### WORK ITEM
Copy each line of the data beneath in which the word "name" appears.

Excerpts from a dataset:
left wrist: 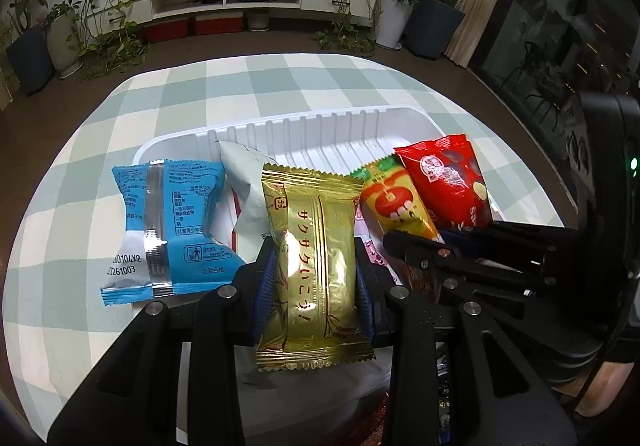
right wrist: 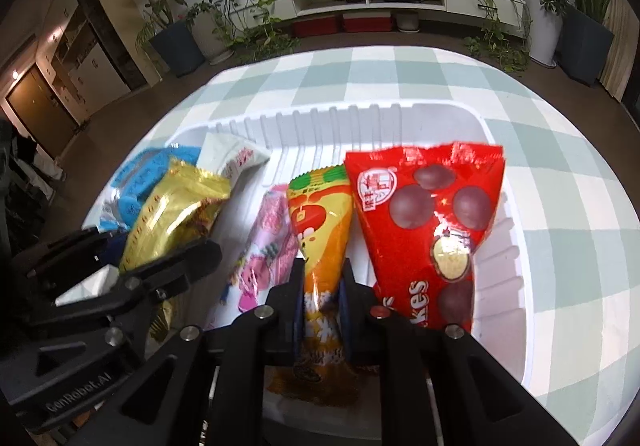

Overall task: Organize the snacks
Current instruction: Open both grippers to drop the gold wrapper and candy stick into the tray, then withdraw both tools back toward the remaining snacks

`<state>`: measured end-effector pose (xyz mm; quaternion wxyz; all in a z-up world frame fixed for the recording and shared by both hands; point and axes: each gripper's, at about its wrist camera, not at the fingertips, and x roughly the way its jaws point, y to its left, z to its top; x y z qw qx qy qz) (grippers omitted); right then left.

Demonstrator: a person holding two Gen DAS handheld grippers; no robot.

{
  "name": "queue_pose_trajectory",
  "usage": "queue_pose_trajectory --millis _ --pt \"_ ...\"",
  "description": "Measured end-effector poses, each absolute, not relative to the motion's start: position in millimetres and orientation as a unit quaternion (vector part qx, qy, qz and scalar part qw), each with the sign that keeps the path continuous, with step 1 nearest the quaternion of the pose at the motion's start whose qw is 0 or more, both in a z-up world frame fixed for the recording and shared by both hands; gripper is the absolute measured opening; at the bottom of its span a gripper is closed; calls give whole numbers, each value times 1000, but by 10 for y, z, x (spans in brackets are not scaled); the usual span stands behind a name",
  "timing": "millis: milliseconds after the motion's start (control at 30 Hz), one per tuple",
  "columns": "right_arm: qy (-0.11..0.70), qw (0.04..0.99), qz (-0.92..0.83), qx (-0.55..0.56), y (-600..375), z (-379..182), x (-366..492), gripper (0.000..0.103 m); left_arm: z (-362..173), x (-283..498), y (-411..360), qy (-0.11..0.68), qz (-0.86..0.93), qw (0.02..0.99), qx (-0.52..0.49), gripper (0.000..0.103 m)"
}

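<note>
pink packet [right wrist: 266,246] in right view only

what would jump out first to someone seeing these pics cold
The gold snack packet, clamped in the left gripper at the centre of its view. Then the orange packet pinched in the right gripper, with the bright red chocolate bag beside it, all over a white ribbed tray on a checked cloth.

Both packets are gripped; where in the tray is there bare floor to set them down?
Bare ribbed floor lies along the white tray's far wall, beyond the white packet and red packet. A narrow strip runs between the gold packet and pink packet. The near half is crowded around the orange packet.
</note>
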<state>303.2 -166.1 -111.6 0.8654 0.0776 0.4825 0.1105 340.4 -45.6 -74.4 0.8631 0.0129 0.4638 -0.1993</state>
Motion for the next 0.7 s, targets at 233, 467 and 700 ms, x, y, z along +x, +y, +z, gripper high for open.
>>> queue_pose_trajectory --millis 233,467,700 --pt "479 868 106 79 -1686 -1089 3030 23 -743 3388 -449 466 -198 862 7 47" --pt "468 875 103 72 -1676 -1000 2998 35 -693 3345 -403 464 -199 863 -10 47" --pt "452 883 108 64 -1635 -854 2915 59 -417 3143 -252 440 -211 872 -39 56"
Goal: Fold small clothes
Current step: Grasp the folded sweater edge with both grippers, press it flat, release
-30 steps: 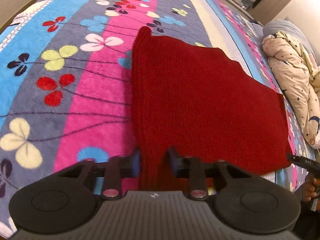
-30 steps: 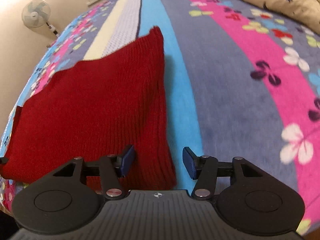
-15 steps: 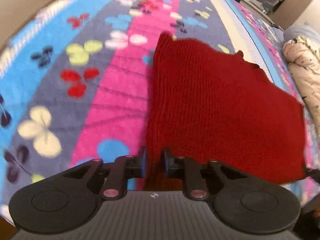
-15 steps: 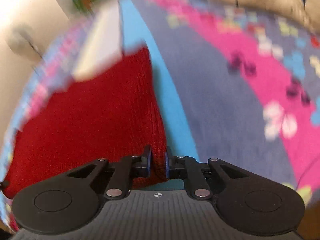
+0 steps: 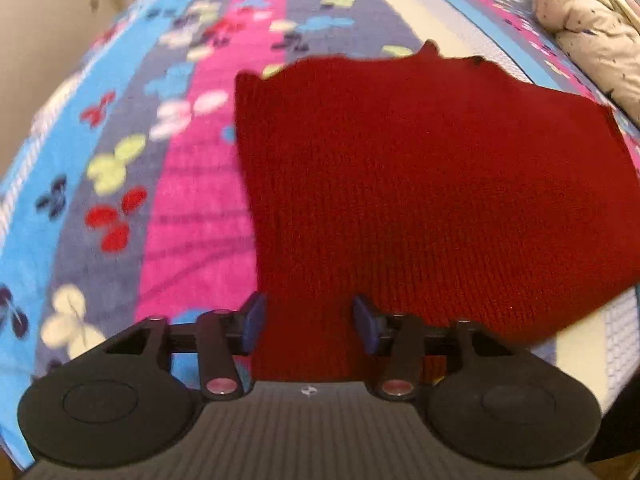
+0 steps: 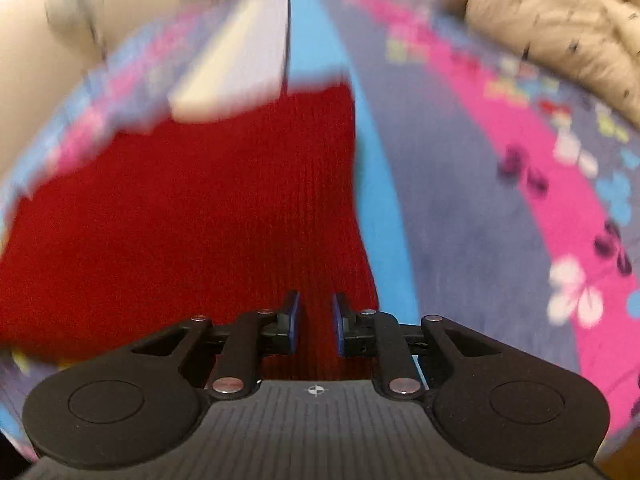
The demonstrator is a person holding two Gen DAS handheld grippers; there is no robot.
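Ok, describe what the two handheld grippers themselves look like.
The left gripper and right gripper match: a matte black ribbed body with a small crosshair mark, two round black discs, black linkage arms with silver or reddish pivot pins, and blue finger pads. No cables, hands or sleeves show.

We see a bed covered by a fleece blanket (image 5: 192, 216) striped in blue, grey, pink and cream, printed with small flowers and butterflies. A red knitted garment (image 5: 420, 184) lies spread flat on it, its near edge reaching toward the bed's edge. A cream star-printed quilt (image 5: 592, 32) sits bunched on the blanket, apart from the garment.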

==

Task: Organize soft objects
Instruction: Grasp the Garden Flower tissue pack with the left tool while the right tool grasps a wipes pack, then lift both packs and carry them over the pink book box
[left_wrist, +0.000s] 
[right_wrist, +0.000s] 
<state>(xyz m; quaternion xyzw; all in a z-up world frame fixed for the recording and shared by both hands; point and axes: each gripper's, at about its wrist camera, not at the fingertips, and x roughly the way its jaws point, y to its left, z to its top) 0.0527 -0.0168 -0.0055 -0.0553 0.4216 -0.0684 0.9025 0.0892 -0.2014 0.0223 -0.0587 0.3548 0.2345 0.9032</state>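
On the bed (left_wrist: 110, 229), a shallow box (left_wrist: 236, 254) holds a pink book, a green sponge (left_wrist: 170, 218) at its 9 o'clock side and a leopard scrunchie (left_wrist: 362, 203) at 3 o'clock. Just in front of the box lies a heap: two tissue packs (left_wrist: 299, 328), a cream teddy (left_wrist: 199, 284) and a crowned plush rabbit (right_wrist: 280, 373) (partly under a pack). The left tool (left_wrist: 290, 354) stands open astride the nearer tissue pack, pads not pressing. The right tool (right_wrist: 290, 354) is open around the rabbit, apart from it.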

### ANSWER SECTION
  "name": "queue_pose_trajectory",
  "description": "Measured end-effector poses, each absolute, not relative to the motion's start: position in millimetres and orientation as a unit quaternion (vector part qx, qy, qz and scalar part qw), each with the sign that keeps the path continuous, with step 1 nearest the quaternion of the pose at the motion's start whose qw is 0 or more, both in a z-up world frame fixed for the recording and shared by both hands; gripper is the absolute measured opening; at the bottom of its span a gripper is closed; calls give whole numbers, each value times 1000, but by 10 for y, z, x (spans in brackets are not scaled); the usual span stands behind a name",

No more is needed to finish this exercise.